Extrait :
J’ai écouté Marcel et ça me faisait du bien. Quand il me parlait de lui, il parlait de moi aussi. Moi je n’ai pas eu la chance d’avoir une passion maîtresse. Une vocation comme Loïc. Une cause à défendre comme Lucas. Des enfants à faire grandir dans la promesse d’un avenir meilleur comme ma mère ou Fatouma. Je revoyais les filins auxquels mon père s’accrochait le soir…je n’avais même pas eu de rêves en modèles réduits…
Ce que j’avais moi, c’était quelque chose dans le corps qui me prenait tout entier. Un élan. Une rage. Ca m’avait fait courir. Ca m’avait fait me lancer à « corps perdu » comme on dit dans l’amour avec Karima. Ca m’avait fait prendre la parole, explosive, devant les camardes.
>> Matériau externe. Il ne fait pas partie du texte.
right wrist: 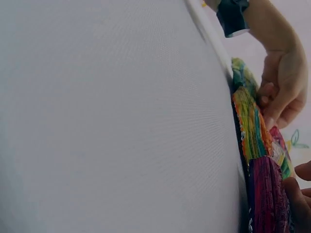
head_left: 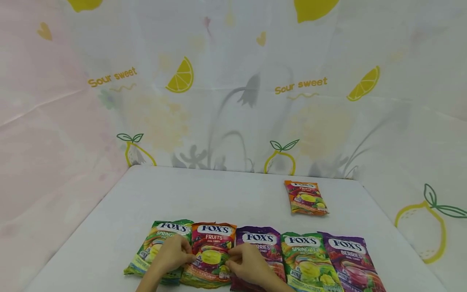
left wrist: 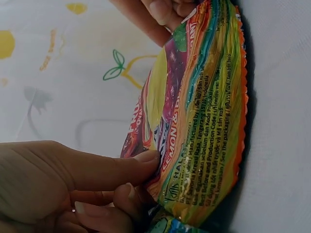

Ici, il se passait autre chose. Je me détendais et je me ramassais en même temps. La peur me tombait des épaules. Restait mon intérêt pour les autres, tous les autres, ceux d’ici et ceux de Lusine, là-bas, en France. Je pensais aussi à ceux d’ailleurs, dans le monde.
J’ai laissé l’air frais rentrer à nouveau dans ma poitrine. Oui, j’étais heureux d’avoir fait le voyage, d’être ici. Plus rien ne serait pareil désormais et c’était ce que je voulais. Ce que j’avais cherché.